WORK REQUEST
Each line below that includes the word "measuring" is to be reported.

RECORDS SHOWN
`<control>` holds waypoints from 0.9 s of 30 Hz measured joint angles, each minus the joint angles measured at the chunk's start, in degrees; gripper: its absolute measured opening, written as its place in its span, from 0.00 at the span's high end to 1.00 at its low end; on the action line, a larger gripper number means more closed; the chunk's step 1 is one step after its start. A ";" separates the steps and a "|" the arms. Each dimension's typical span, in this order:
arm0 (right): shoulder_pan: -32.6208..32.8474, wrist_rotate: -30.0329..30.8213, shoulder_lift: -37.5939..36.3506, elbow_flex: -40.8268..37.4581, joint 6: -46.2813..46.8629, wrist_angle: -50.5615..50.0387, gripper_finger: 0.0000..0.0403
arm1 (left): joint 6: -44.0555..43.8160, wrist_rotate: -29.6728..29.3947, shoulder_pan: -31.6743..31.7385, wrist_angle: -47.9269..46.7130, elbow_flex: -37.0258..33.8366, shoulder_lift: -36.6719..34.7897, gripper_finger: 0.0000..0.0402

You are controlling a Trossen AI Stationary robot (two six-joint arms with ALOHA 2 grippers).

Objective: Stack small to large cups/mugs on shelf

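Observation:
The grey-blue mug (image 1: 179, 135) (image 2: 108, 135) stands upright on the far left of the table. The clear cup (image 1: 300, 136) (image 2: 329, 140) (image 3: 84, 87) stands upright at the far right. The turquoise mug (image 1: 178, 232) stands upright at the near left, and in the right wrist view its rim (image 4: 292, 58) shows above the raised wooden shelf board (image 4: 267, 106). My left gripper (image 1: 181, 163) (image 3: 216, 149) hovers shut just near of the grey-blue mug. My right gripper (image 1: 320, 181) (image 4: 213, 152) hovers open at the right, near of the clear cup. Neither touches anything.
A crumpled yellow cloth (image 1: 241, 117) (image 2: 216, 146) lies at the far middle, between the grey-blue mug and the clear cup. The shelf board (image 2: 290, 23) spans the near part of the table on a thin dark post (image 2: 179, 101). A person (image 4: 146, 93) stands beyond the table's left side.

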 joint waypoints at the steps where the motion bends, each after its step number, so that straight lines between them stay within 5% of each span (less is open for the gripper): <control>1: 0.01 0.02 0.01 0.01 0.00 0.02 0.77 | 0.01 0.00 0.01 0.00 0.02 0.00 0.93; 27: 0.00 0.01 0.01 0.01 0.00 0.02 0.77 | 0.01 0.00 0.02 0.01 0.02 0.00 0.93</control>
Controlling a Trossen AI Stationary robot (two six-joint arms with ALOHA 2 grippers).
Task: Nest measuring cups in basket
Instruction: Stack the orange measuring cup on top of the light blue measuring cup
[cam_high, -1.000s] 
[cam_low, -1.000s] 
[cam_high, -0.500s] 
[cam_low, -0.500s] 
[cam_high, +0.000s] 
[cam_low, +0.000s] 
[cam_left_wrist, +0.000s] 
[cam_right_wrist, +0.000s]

RESPONSE BELOW
Task: Nest measuring cups in basket
Instruction: Stack the orange measuring cup on top of the light blue measuring cup

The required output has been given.